The two students I followed, Hana and Fuad, are a great example of what most Somali students experience.

Hana is in 8th grade, Fuad in 7th. They have attended many different schools since coming to America in 2010 with their grandmother. Hana gets good grades and loves reading romance novels while Fuad gets mediocre grades and loves to goof off and play basketball. They both love YouTube and prefer to speak Somali and English at the same time, mixing random syllables of different languages together. They enjoy American pastimes, but in Hana’s case, all while wearing her hijab.

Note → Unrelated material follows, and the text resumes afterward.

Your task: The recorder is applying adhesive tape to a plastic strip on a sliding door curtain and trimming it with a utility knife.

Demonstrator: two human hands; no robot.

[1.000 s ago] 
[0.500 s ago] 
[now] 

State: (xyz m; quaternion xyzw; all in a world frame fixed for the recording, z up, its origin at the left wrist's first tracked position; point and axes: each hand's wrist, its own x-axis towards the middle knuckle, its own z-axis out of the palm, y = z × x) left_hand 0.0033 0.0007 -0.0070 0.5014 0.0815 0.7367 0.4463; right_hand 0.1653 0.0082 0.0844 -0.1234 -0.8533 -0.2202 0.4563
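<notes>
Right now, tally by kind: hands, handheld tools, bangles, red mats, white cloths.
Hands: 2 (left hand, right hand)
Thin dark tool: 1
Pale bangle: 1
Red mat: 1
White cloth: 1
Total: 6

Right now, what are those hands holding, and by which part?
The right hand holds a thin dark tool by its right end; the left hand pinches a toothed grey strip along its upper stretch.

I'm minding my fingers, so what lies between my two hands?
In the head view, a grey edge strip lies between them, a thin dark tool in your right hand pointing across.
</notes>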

From the beginning, Phoenix schools did not know what to do with the influx of Somali students entering their district. They didn’t know what to do–so they really did nothing. The programs created in the 1970’s to integrate Spanish learners into classrooms was re-purposed to include Somali students, no matter that Somali and Spanish are not the same.

Teachers aren’t educated on their student’s new culture or previous life. Students are not taught basic American culture, like hand-raising and bathroom breaks, before entering the classroom. They are not even taught English. There is no intermediate period of learning English for Somali children when they come to America; they are immediately put in a classroom. Hana describes in Speak how for at least the first six months, she had no idea what her teacher was saying or doing, “I just sat there.” Fuad said, “I would just draw.”

Current laws in Arizona do not allow the use of a student’s primary language to help them learn their second language. Imagine learning another language in that other language.

Not only do laws need to be addressed in order to fix this issue, but so do attitudes. I hope spreading awareness about this community will make Phoenicians open their eyes and realize the Somalis are part of their city and they must be recognized as such.

One must not fear a different language.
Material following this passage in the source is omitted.